When a line below contains the word "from", copy that line.

□ □ □ □ □ □ □

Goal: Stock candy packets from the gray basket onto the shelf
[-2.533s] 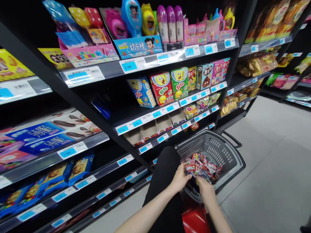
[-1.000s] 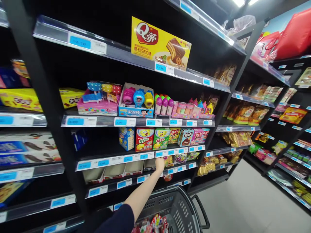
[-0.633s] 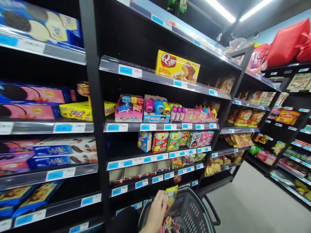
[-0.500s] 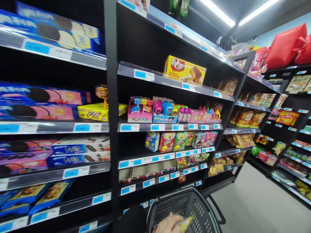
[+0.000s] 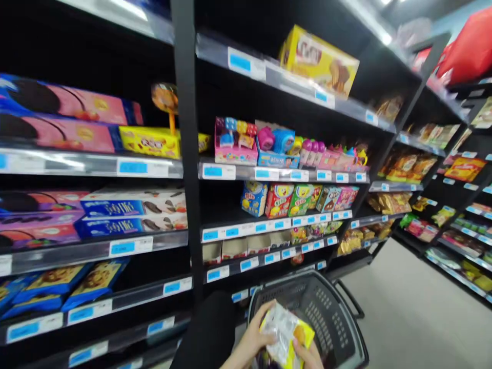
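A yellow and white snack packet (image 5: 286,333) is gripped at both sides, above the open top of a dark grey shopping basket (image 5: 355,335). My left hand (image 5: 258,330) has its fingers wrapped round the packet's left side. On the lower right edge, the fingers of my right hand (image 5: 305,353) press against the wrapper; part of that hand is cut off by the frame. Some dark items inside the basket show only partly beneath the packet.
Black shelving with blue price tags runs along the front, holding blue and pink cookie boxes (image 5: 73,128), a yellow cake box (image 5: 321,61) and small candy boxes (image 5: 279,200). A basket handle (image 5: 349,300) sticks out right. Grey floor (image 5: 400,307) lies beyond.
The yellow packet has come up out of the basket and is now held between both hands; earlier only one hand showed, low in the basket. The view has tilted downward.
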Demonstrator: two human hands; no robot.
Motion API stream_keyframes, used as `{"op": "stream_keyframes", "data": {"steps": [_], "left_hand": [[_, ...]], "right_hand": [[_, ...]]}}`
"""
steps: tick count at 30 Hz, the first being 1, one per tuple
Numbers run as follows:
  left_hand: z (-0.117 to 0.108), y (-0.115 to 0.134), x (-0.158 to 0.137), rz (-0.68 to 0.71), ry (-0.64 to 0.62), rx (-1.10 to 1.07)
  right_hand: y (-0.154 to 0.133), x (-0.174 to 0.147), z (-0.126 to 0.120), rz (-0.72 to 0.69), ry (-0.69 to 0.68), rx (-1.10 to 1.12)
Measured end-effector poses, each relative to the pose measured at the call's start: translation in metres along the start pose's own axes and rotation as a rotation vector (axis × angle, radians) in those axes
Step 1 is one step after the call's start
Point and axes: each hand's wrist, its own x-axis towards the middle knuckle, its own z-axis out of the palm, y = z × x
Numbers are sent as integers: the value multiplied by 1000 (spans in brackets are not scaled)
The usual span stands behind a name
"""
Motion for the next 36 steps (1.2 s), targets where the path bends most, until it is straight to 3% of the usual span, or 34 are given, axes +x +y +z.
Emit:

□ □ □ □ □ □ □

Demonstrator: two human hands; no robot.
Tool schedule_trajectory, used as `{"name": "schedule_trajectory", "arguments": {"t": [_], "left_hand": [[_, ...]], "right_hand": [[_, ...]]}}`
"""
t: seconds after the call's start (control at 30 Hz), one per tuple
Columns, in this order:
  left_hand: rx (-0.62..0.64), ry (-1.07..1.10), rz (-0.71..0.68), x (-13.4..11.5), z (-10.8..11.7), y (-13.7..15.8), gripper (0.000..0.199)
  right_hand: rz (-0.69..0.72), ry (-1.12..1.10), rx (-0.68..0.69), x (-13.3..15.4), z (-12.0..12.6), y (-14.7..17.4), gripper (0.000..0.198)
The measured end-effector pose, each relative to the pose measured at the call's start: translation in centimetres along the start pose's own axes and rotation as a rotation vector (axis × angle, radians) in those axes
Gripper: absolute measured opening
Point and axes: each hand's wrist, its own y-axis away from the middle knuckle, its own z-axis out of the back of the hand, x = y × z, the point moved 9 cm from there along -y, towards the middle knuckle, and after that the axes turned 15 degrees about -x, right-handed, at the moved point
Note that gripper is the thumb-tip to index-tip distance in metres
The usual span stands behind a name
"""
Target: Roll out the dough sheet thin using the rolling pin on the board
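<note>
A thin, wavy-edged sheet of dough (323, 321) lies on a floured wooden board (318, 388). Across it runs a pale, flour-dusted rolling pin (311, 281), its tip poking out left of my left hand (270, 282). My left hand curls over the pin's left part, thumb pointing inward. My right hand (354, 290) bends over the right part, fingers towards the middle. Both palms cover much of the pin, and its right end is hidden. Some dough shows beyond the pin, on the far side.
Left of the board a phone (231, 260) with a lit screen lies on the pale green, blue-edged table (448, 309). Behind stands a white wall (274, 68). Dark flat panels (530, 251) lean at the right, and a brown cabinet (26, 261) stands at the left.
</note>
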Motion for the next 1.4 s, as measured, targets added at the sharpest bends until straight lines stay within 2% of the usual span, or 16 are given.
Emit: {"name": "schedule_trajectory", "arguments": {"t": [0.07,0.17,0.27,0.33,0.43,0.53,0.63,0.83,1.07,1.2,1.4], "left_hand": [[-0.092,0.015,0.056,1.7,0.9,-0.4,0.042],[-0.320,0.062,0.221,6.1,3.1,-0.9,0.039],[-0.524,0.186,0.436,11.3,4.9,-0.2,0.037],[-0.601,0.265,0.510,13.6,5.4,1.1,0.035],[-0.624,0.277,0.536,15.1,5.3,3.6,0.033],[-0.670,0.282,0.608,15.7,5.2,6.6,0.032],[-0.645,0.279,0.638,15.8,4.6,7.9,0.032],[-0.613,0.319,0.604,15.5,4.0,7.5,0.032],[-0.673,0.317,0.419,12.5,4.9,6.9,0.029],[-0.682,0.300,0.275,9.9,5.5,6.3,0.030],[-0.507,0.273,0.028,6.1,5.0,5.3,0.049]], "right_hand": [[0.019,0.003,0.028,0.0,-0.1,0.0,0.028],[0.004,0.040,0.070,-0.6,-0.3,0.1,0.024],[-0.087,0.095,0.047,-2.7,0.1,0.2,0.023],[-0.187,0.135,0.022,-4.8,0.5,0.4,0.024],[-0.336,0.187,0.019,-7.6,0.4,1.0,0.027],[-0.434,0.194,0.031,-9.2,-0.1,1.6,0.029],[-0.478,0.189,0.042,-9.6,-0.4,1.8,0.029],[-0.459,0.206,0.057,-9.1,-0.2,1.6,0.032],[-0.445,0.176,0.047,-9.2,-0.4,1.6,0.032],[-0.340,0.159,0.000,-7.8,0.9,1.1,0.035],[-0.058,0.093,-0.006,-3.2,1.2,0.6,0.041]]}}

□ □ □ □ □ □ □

**Answer below**
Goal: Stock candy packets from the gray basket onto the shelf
Point and axes: each hand's wrist, its own y-axis away from the middle knuckle, its own z-axis out of the back of the hand, x = y × z, the point moved 9 cm from there along -y, towards the middle knuckle, and after that the axes turned 15 degrees about -x, right-handed, at the moved point

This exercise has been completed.